[Data excerpts — start]
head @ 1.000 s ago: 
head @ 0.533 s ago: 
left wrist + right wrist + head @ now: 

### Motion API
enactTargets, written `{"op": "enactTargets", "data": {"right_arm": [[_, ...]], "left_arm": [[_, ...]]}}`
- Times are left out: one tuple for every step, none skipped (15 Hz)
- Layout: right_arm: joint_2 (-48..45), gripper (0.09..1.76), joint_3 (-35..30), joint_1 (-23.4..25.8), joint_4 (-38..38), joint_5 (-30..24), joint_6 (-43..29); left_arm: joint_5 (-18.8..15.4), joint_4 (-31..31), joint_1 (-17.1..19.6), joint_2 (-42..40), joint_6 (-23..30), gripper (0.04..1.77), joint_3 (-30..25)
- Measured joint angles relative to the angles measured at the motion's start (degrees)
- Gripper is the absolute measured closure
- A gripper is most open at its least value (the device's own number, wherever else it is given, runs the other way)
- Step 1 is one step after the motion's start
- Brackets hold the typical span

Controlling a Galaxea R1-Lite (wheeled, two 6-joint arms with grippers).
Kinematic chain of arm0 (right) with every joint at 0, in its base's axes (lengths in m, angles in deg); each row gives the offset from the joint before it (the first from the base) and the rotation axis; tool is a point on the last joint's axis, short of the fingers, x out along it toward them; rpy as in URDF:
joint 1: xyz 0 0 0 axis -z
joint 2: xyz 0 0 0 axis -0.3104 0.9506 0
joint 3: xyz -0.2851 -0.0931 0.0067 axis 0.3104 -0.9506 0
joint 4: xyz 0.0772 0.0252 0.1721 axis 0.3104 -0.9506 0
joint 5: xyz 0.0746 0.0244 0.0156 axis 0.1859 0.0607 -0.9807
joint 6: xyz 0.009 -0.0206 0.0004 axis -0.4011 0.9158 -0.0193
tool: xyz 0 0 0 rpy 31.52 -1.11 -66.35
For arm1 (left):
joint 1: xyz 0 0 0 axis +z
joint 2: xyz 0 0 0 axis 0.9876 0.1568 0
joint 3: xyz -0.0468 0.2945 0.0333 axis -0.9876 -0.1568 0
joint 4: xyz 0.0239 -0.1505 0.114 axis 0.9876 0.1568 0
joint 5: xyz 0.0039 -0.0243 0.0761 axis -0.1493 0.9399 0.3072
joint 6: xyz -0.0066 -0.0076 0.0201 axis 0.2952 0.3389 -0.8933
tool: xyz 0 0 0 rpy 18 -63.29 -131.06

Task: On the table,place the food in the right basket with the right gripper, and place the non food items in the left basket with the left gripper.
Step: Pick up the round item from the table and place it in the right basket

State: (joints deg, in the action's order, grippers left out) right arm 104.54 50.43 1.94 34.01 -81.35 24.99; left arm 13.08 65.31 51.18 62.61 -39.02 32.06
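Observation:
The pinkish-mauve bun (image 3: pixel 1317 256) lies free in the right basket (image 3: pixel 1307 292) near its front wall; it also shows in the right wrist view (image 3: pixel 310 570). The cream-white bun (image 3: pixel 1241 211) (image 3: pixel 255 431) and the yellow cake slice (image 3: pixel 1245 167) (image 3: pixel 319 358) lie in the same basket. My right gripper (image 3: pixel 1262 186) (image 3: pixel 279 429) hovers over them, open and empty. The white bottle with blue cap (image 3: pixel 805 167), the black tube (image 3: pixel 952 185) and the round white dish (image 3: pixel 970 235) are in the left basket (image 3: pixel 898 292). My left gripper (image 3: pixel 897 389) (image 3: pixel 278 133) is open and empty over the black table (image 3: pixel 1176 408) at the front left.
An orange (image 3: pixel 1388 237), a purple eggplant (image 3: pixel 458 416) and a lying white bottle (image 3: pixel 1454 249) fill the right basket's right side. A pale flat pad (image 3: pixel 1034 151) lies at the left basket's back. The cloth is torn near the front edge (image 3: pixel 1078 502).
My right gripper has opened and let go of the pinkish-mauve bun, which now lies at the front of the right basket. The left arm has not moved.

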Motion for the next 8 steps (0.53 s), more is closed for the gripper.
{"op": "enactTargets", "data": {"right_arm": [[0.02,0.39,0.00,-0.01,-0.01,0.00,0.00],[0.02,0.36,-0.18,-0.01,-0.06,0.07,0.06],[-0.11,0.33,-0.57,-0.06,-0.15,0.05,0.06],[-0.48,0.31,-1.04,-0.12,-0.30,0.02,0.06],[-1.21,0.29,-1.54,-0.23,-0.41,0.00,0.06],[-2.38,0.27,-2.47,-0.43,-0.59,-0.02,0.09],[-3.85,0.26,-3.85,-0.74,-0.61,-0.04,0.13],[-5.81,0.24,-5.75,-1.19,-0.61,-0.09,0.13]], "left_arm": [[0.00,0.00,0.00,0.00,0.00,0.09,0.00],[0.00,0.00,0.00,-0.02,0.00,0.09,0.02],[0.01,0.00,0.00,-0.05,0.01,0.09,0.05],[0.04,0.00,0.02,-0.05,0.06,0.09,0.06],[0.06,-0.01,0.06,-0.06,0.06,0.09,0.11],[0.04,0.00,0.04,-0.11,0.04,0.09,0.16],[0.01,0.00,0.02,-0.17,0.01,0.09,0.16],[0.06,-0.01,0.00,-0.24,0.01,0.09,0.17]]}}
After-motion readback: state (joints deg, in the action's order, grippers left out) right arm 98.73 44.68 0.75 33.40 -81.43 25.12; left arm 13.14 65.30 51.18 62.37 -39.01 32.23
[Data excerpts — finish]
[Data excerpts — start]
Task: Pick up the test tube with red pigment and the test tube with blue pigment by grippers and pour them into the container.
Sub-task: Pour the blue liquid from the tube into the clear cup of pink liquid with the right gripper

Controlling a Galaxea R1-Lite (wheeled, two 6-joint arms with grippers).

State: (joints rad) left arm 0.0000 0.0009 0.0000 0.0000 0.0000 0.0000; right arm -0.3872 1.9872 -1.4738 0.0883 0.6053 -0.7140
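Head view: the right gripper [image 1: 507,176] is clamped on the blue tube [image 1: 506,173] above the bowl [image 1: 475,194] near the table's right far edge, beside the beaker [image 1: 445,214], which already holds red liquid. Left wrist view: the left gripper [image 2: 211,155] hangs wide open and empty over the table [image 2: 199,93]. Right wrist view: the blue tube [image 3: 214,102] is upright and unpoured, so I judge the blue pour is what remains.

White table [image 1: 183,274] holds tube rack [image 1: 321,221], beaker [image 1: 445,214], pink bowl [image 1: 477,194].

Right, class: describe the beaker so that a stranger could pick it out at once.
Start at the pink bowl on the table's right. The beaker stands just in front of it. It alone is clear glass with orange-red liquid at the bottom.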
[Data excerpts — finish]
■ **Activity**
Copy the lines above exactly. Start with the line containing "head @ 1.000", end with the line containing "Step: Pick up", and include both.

■ **Result of this exercise**
head @ 1.000 s ago: 
head @ 0.533 s ago: 
left wrist + right wrist + head @ now: 

### Motion API
enactTargets, written `{"op": "enactTargets", "data": {"right_arm": [[_, ...]], "left_arm": [[_, ...]]}}`
- Times are left out: one tuple for every step, none skipped (15 Hz)
- Layout: right_arm: joint_2 (-48..45), gripper (0.09..1.76), joint_3 (-35..30), joint_1 (-23.4..25.8), joint_4 (-38..38), joint_5 (-30..24), joint_6 (-43..29); left_arm: joint_5 (-18.8..15.4), joint_4 (-31..31), joint_1 (-17.1..19.6), joint_2 (-42..40), joint_6 (-23..30), gripper (0.04..1.77), joint_3 (-30..25)
- Measured joint angles relative to the angles measured at the motion's start (degrees)
- Gripper is the absolute measured closure
- A gripper is most open at its least value (the device's own number, wherever else it is given, runs the other way)
- Step 1 is one step after the motion's start
- Brackets hold the typical span

Controlling a Galaxea R1-Lite (wheeled, two 6-joint arms with grippers).
Kinematic chain of arm0 (right) with every joint at 0, in its base's axes (lengths in m, angles in deg); each row gives the offset from the joint before it (the first from the base) and the rotation axis; tool is a point on the last joint's axis, short of the fingers, x out along it toward them; rpy as in URDF:
joint 1: xyz 0 0 0 axis -z
joint 2: xyz 0 0 0 axis -0.3104 0.9506 0
joint 3: xyz -0.2851 -0.0931 0.0067 axis 0.3104 -0.9506 0
joint 4: xyz 0.0772 0.0252 0.1721 axis 0.3104 -0.9506 0
joint 5: xyz 0.0746 0.0244 0.0156 axis 0.1859 0.0607 -0.9807
joint 6: xyz 0.009 -0.0206 0.0004 axis -0.4011 0.9158 -0.0193
tool: xyz 0 0 0 rpy 31.52 -1.11 -66.35
For arm1 (left):
joint 1: xyz 0 0 0 axis +z
joint 2: xyz 0 0 0 axis 0.9876 0.1568 0
joint 3: xyz -0.0468 0.2945 0.0333 axis -0.9876 -0.1568 0
joint 4: xyz 0.0239 -0.1505 0.114 axis 0.9876 0.1568 0
joint 5: xyz 0.0039 -0.0243 0.0761 axis -0.1493 0.9399 0.3072
joint 6: xyz -0.0066 -0.0076 0.0201 axis 0.2952 0.3389 -0.8933
tool: xyz 0 0 0 rpy 18 -63.29 -131.06

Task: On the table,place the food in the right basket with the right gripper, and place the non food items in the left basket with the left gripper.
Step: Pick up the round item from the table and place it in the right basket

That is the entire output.